### Work task
Report all lines from the entries below in which "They" appears.

### Given records
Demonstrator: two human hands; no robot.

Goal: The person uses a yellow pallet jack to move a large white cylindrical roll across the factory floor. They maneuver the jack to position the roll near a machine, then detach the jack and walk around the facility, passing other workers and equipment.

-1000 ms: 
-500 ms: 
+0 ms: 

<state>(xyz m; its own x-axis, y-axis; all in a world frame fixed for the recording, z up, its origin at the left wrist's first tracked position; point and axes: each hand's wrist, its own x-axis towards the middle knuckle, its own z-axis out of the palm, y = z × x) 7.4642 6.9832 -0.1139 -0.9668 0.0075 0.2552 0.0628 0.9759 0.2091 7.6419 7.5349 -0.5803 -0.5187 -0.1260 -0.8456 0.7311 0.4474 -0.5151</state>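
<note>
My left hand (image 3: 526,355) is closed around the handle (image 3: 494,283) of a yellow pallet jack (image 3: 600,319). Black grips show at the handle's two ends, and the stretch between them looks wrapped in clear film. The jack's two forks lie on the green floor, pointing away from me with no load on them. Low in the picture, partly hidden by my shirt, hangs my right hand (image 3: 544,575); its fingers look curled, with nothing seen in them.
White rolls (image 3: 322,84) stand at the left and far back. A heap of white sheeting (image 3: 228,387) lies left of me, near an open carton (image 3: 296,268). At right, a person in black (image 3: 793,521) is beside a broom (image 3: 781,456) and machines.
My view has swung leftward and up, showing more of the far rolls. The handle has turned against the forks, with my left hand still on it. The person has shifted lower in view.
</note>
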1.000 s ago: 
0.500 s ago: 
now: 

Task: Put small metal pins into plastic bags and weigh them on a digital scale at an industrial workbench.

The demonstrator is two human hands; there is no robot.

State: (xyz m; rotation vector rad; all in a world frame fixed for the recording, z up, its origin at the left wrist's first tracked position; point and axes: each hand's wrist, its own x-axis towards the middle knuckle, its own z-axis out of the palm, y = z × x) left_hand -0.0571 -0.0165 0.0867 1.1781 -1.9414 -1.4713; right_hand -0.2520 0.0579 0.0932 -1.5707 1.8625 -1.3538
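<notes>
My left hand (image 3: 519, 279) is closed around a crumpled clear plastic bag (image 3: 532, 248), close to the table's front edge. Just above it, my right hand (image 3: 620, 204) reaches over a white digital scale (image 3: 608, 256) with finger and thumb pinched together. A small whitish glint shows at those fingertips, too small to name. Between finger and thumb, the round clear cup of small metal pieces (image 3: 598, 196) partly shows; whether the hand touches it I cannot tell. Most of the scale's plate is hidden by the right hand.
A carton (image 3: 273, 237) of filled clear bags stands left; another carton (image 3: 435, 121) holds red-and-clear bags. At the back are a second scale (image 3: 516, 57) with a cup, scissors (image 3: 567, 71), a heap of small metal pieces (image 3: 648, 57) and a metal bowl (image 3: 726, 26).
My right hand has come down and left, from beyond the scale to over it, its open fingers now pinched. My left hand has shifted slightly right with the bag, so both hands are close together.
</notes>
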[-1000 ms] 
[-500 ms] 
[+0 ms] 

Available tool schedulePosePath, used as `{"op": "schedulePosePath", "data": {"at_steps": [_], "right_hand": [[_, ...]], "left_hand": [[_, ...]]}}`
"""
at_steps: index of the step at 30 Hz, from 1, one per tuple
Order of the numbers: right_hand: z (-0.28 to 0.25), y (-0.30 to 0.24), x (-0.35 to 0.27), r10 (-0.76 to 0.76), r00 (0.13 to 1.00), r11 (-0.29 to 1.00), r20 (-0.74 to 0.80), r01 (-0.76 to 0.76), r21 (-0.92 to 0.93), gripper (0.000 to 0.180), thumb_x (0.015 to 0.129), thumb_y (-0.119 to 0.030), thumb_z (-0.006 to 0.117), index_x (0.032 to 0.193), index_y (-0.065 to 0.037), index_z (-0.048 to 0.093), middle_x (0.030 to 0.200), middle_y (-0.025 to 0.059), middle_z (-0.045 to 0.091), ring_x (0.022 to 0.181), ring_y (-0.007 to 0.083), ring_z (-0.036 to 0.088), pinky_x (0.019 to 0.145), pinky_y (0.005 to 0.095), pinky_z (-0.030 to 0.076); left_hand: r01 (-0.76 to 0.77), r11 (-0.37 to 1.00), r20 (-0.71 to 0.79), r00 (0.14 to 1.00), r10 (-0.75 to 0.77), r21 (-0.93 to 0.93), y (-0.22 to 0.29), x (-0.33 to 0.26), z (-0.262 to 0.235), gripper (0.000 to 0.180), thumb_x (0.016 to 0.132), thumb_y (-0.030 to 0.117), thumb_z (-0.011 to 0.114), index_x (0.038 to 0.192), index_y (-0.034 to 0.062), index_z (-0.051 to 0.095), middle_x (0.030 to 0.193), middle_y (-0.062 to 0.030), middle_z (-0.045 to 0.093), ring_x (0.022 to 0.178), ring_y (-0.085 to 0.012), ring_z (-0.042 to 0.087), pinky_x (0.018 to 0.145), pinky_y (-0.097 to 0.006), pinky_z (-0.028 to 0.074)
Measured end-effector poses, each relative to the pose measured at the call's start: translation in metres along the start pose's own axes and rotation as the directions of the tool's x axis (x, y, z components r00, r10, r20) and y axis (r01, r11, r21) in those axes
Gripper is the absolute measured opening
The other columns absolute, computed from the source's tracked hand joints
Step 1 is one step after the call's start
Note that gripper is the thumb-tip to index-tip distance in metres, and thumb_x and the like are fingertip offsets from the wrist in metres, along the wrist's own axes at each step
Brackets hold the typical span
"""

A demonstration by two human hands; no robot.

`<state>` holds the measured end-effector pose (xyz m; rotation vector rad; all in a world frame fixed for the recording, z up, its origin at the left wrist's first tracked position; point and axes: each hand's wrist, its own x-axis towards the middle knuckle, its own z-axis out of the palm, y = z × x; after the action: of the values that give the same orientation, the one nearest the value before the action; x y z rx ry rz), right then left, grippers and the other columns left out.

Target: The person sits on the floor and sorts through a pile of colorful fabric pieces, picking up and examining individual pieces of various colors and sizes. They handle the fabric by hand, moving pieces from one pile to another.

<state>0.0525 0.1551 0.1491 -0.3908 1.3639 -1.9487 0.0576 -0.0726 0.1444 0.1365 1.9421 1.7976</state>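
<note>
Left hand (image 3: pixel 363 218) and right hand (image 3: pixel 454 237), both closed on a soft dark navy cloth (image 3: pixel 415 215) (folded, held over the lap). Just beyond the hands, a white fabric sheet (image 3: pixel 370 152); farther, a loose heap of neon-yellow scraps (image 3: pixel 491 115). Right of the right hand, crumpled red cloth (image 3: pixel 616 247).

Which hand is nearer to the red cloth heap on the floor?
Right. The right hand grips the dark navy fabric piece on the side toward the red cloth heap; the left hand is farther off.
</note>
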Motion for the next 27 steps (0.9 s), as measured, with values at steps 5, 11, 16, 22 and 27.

### Task result
Goal: The person uses a yellow pallet jack to move a large white cylindrical roll across the factory floor. They maneuver the jack to position the roll near a machine, then detach the jack and walk around the facility, passing other workers and equipment.
Target: The person sits on the floor and sorts through a pile of colorful fabric pieces, picking up and examining individual pieces of various colors and sizes. They handle the fabric by hand, moving pieces from one pile to another.

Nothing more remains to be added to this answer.